Les secrets de la direction d’acteur

Il y a les secrets de la direction d’acteur, avec ce cow-boy, roi du lasso et de la cascade chevaline, soudain promu au rôle de jeune premier d’un film “psychologique”, les péplums romains, transposition métaphorique du destin impérial de la encore jeune nation américaine, la vie dissolue des stars surveillée par la critique en mal de ragots, et l’inavouable homosexualité affleurant dans les reconstitutions d’un ballet aquatique ou d’une superbe danse de marins “privés de femmes”, petites perles de la comédie musicale, entre rire et nostalgie.

Ave César de Joel et Ethan Coen, avec Josh Brolin, George Clooney et Alden Ehrenreich, ou le film des clefs du paradis hollywoodien !

La grande peur du communisme

Et puis, il y a la grande peur du communisme, l’étoile rouge dominant le monde, et prenant au pied de la lettre ce qui fut sans doute la pire chasse aux sorcières de l’histoire des États-Unis. Ainsi, les frères Coen passent à la moulinette de leur dérision, l’inquisition conduite par le sénateur McCarthy, dont la croisade anti-communiste mit au chômage bon nombre de scénaristes et de metteurs en scène holywoodiens, retour sarcastique sur ce prétendu complot qui visait à inoculer subrepticement l’idéologie communiste dans la tête des naïfs américains. Le complot est couronné par l’apparition du professeur Marcuse, philosophe freudo-marxiste, gourou des révoltes étudiantes des sixties, et allusion au troisième degré à ce grand pourfendeur de l’aliénation au travail dont notre producteur besogneux, constitue l’exemple vivant, incapable de renoncer à son addiction professionnelle, passionné par son job éreintant…

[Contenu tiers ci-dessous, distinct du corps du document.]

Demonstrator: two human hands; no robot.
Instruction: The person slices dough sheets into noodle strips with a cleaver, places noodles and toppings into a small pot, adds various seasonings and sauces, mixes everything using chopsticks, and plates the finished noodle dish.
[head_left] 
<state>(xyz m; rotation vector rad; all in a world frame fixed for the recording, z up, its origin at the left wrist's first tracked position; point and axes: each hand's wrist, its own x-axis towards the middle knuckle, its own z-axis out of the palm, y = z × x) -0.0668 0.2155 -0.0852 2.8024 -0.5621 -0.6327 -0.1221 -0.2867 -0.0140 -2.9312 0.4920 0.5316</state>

Un cours d’histoire du cinéma américain

Suprême dérision enfin, la religion avec ce film qui s’ouvre et se ferme dans un confessionnal, que notre producteur visite plusieurs fois par jour, pour se faire pardonner de mentir à sa femme à propos de son tabagisme, ou cette séquence “péplum” au pied du Calvaire, quand le romain George Clooney oublie “la foi” dans un trou de mémoire digne d’une scène des Monty Python.

Si le film sombre parfois dans le grotesque, comme dans la scène avec la vieille monteuse acariâtre, les frères Coen se sont visiblement bien amusés à nous concocter ce cours d’histoire du cinéma américain, dont l’abondance des citations en fait la richesse et la limite du genre.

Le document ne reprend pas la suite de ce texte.